PROBLEM STATEMENT - Every line of the data below should be written out word for word.

GIVEN MATERIAL -
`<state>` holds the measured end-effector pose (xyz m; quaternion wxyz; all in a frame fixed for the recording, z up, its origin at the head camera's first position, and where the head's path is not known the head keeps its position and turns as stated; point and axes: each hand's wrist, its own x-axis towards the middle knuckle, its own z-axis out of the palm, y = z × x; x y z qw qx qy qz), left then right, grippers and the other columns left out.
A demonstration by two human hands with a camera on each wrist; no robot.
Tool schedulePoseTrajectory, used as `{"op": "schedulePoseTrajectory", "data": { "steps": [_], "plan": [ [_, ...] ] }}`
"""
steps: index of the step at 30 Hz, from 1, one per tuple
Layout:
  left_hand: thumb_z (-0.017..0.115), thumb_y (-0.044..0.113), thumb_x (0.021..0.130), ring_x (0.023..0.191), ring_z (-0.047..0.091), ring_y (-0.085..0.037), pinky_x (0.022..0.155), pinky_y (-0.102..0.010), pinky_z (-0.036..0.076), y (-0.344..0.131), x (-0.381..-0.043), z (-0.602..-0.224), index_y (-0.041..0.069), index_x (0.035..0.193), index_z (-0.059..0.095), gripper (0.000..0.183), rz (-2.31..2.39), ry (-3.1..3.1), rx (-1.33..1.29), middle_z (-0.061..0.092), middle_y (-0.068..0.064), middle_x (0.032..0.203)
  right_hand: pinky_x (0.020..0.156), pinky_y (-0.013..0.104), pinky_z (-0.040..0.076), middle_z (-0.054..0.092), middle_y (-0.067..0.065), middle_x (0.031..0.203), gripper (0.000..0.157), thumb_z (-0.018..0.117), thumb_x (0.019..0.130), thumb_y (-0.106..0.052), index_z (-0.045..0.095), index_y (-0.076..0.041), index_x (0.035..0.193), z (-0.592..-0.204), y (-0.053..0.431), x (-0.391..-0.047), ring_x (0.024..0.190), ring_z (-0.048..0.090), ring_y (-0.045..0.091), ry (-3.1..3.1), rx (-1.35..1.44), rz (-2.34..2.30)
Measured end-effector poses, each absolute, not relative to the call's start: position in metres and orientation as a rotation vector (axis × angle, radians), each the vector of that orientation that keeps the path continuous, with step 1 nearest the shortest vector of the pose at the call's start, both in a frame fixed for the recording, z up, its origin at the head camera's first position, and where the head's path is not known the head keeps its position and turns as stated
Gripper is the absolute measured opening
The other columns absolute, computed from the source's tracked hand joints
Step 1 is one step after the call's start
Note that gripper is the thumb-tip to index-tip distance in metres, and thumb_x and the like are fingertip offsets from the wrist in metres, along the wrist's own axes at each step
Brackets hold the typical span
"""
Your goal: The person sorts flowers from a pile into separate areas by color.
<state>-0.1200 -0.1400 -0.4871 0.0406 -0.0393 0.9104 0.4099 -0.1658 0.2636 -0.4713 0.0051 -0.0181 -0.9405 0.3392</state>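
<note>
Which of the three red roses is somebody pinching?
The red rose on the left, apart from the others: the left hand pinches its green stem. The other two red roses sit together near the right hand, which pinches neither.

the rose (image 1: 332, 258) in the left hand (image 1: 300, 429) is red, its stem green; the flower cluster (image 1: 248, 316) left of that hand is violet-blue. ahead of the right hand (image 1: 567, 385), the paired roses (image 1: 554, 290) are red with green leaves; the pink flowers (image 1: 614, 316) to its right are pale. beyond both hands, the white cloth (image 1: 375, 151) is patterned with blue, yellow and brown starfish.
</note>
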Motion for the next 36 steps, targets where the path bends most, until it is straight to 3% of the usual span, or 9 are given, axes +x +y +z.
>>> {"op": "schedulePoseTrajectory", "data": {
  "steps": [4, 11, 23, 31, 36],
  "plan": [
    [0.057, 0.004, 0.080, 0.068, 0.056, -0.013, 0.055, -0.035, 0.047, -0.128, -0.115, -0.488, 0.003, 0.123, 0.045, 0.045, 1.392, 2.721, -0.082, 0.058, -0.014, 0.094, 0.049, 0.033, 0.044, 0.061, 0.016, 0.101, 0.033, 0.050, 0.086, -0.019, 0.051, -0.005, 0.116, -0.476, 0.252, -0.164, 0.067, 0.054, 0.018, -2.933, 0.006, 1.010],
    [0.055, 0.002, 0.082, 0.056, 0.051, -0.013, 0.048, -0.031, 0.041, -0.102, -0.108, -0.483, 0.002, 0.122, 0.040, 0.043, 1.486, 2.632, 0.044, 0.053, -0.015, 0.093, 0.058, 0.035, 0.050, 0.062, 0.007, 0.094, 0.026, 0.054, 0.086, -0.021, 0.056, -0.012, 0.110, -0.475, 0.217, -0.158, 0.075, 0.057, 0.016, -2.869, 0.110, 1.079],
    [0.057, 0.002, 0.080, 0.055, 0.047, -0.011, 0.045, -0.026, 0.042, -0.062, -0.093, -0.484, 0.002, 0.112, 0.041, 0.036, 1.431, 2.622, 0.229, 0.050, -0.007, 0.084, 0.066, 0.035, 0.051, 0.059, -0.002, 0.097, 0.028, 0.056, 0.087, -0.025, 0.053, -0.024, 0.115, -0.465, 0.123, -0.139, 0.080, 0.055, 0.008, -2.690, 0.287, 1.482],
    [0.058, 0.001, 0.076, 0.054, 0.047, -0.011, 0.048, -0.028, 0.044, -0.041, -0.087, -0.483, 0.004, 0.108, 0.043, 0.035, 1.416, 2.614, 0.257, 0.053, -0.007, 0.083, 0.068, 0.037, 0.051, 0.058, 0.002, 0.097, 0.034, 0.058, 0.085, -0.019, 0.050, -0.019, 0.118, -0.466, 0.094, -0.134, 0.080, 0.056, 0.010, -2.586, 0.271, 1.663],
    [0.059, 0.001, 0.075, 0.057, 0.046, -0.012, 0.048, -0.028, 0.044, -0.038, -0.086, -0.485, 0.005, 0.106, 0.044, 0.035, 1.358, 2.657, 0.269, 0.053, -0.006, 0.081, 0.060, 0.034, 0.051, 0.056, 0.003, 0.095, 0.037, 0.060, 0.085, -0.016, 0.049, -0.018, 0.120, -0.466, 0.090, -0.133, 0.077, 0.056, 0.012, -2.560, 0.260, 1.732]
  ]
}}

RESPONSE -
`<state>` holds the measured end-effector pose (xyz m; quaternion wxyz; all in a frame fixed for the recording, z up, its origin at the head camera's first position, and where the head's path is not known the head keeps its position and turns as stated; point and axes: each hand's wrist, its own x-axis towards the middle knuckle, its own z-axis out of the palm, y = z × x; x y z qw qx qy qz), left then right, grippers and the other columns left out.
A demonstration by two human hands with a camera on each wrist; no robot.
Tool schedulePoseTrajectory, used as `{"op": "schedulePoseTrajectory", "data": { "steps": [_], "plan": [ [_, ...] ] }}`
"""
steps: index of the step at 30 Hz, from 1, one per tuple
Layout:
  left_hand: thumb_z (-0.017..0.115), thumb_y (-0.044..0.113), thumb_x (0.021..0.130), ring_x (0.023..0.191), ring_z (-0.047..0.091), ring_y (-0.085..0.037), pinky_x (0.022..0.155), pinky_y (-0.102..0.010), pinky_z (-0.036..0.076), y (-0.344..0.131), x (-0.381..-0.043), z (-0.602..-0.224), index_y (-0.041..0.069), index_x (0.035..0.193), index_z (-0.059..0.095), gripper (0.000..0.183), rz (-2.31..2.39), ry (-3.1..3.1), rx (-1.33..1.29), middle_z (-0.061..0.092), middle_y (-0.068..0.064), middle_x (0.032..0.203)
  right_hand: pinky_x (0.020..0.156), pinky_y (-0.013..0.104), pinky_z (-0.040..0.076), middle_z (-0.054..0.092), middle_y (-0.067..0.065), middle_x (0.031..0.203), gripper (0.000..0.157), thumb_z (-0.018..0.117), thumb_x (0.019..0.130), thumb_y (-0.106..0.052), index_z (-0.045..0.095), index_y (-0.076..0.041), index_x (0.035..0.193), z (-0.592..-0.204), y (-0.053..0.431), x (-0.391..-0.047), ring_x (0.024..0.190), ring_z (-0.048..0.090), ring_y (-0.045..0.091), ry (-3.1..3.1), rx (-1.35..1.44), rz (-2.34..2.30)
Measured end-effector poses, each absolute, not relative to the call's start: position in metres and orientation as a rotation vector (axis × angle, radians), each the vector of that orientation that keeps the path continuous, with step 1 nearest the shortest vector of the pose at the call's start, both in a frame fixed for the recording, z up, its origin at the head camera's first position, and where the head's path is not known the head keeps its position and turns as stated
Gripper is the absolute measured opening
The other columns absolute, computed from the source's tracked hand joints
Step 1 is one step after the call's start
Note that gripper is the thumb-tip to index-tip distance in metres, and thumb_x and the like are fingertip offsets from the wrist in metres, along the wrist's own axes at each step
Brackets hold the typical span
"""
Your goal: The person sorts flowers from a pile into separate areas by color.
<state>-0.1200 -0.1400 -0.4871 0.0406 -0.0393 0.9104 0.4099 -0.1658 0.2636 -0.4713 0.0051 -0.0181 -0.9405 0.3392</state>
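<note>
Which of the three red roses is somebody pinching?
The red rose on the left, apart from the others: the left hand pinches its green stem. The other two red roses sit together near the right hand, which pinches neither.

the rose (image 1: 332, 258) in the left hand (image 1: 300, 429) is red, its stem green; the flower cluster (image 1: 248, 316) left of that hand is violet-blue. ahead of the right hand (image 1: 567, 385), the paired roses (image 1: 554, 290) are red with green leaves; the pink flowers (image 1: 614, 316) to its right are pale. beyond both hands, the white cloth (image 1: 375, 151) is patterned with blue, yellow and brown starfish.
</note>
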Motion for the next 36 steps, targets where the path bends most, until it is straight to 3% of the usual span, or 9 are given, axes +x +y +z.
>>> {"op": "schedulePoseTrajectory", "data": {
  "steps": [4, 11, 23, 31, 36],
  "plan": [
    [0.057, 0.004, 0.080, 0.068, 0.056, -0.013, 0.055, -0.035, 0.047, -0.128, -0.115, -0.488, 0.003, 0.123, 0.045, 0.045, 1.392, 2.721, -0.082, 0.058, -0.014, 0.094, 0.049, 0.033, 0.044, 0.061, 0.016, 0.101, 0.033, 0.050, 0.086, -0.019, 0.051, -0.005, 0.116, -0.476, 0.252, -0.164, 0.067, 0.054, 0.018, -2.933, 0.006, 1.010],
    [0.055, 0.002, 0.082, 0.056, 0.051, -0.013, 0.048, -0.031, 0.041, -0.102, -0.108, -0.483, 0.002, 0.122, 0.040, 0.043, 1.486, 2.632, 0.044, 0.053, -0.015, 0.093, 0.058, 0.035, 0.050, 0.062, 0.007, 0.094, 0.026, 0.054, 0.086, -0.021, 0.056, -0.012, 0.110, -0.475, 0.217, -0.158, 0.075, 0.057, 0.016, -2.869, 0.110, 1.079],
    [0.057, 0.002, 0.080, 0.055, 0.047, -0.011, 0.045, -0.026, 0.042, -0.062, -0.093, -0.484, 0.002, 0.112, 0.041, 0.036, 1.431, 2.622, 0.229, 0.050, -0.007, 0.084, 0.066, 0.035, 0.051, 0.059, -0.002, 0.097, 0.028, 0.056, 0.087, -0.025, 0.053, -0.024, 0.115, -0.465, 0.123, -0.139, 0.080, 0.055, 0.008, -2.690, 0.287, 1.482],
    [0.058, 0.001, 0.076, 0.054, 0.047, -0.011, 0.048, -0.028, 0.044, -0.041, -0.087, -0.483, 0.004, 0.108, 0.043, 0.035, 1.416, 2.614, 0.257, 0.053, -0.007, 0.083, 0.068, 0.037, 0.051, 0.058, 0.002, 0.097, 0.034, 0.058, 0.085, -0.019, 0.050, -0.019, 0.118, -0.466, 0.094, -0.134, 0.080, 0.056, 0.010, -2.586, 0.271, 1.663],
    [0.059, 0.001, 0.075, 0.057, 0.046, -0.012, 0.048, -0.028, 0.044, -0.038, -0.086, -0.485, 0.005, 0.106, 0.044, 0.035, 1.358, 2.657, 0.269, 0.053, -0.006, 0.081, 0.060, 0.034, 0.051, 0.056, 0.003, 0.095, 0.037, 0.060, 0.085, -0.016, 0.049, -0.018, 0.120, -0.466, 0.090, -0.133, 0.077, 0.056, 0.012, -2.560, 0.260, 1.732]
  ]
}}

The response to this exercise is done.